Jakarta (Greeners) – Sebuah peta interaktif baru menunjukkan bahwa biaya paparan timbel di Indonesia mencapai sekitar US$ 37,8 milyar per tahun. Angka ini jauh melebihi jumlah bantuan pembangunan yang diterima Indonesia per tahun, yaitu US$ 150 juta atau sekitar 2 trilyun Rupiah berdasarkan data dari Kementerian Keuangan, Republik Indonesia, APBN 2016.
Senior Advisor dari BaliFokus, Yuyun Ismawati menyampaikan, berdasarkan penelitian dan peta interaktif berjudul Economic Costs of Childhood Lead Exposure in Low-and Middle-Income Countries yang dirilis oleh Department of Pediatrics, New York University School of Medicine, pada pertemuan besar United Nations Environment Assembly (UNEA) yang sedang berlangsung di Nairobi, menunjukkan bahwa paparan timbel telah mengikis banyak keuntungan dari bantuan pembangunan luar negeri dan pembangunan berkelanjutan akan sangat terganggu selama paparan timbel masa kanak-kanak terus terjadi.
“Menurut penelitian NYU, biaya paparan timbal di seluruh dunia adalah sekitar US$ 977 milyar dengan kerugian ekonomi setara dengan US$ 134,7 milyar di Afrika (4,03% dari produk domestik bruto/PDB di wilayah ini), US$ 142,3 milyar di Amerika Latin dan Karibia (2,04% dari PDB di wilayah ini), dan US$ 699,9 milyar di Asia (1,88% dari PDB di wilayah ini),” katanya seperti dikutip dari keterangan resmi yang diterima oleh Greeners,” Jakarta, Selasa (24/05).
Dari sudut pandang sebagai satu negara, menurutnya, penurunan IQ pada populasi secara umum berarti meningkatkan biaya-biaya sosial yang lebih besar dan mengurangi modal intelektual, serta faktor-faktor lain yang berdampak negatif pada ekonomi Indonesia, sebagaimana ditunjukkan dalam peta NYU. Perkembangan otak anak-anak secara permanen dapat dirugikan oleh paparan timbel yang salah satu dampaknya adalah berkurangnya poin IQ yang berkorelasi dengan penurunan potensi produktif seumur hidup.
Ketika seorang anak terpapar timbel, lanjutnya, sistem sarafnya akan terganggu dan berpotensi membuat anak mengalami kesulitan di sekolah dan terlibat dalam perilaku impulsif dan tindak kekerasan. Paparan timbel pada anak-anak juga terkait dengan meningkatnya hiperaktifitas, ketidak-pedulian, gagal lulus dari pendidikan menengah, gangguan perilaku, kenakalan remaja dan penggunaan narkoba.
“Salah satu hal yang paling penting yang dapat kita lakukan untuk mengurangi paparan anak-anak dari timbel di negara-negara berpenghasilan rendah dan menengah adalah memastikan timbel tidak lagi digunakan dalam cat rumah tangga dan cat lain yang membuat anak-anak beresiko terpapar (seperti misalnya pada cat mainan anak-anak),” pungkasnya.
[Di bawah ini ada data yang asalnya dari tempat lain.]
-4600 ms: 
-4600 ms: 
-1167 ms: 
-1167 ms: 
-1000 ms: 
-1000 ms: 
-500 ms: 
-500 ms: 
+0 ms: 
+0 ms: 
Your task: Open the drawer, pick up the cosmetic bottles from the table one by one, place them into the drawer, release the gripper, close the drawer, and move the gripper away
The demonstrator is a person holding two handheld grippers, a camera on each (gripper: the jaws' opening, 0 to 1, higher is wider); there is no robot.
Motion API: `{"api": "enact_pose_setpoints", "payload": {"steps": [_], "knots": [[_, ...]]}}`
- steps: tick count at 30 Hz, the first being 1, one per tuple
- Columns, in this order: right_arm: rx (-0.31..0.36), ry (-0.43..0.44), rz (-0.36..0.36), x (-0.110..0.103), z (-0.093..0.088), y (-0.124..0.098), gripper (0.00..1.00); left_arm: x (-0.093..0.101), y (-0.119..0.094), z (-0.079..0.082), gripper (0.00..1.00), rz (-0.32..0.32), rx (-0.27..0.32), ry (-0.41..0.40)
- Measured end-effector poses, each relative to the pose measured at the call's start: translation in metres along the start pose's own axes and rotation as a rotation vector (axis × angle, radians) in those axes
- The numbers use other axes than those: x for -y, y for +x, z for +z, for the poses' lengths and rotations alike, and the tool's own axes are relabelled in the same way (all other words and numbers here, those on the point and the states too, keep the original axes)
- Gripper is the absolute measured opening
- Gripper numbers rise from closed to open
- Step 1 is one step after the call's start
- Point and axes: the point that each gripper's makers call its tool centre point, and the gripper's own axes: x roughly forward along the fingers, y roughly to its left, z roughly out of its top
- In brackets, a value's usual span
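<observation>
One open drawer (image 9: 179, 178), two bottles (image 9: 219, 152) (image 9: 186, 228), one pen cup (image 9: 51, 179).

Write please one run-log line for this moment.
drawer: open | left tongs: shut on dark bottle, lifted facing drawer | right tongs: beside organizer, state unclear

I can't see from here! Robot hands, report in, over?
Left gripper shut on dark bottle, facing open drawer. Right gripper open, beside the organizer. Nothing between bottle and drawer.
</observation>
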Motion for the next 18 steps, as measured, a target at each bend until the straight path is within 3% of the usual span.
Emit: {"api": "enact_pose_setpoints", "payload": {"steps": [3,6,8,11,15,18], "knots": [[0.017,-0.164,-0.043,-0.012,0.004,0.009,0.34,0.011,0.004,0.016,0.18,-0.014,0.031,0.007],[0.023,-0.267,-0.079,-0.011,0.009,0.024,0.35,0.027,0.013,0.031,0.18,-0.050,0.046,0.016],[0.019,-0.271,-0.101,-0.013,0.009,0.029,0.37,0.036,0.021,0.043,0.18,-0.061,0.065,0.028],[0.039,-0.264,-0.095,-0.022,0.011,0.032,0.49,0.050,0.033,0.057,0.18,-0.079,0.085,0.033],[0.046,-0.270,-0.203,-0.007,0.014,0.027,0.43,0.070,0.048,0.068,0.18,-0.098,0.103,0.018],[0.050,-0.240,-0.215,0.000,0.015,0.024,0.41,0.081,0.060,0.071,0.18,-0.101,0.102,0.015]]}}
Sebagai informasi, pada tahun 2013 dan 2015, BaliFokus sempat merilis Laporan Nasional Timbal dalam Cat Enamel Rumah Tangga Baru di Indonesia, menganalisa kandungan timbel dalam cat yang dijual di pasar nasional. Penelitian tersebut menemukan 77% sampai dengan 83% dari enamel sampel cat dekoratif yang diuji mengandung timbal di atas 90 ppm.
Angka 90 ppm adalah maksimum kandungan timbel dalam cat yang diperbolehkan di banyak negara maju. Pada akhir 2014, Badan Standarisasi Nasional (BSN) mengeluarkan sebuah standar baru nasional yang bersifat sukarela, SNI 8011: 2014, yang membatasi kandungan timbel dalam cat enamel-dekoratif yang diproduksi di Indonesia sebesar 600 ppm atau lebih rendah. Dari 121 contoh cat dalam studi BaliFokus tahun 2013 dan 2015, sekitar 61% dan 78% dari cat yang dianalisa mengandung timbel di atas 600 ppm.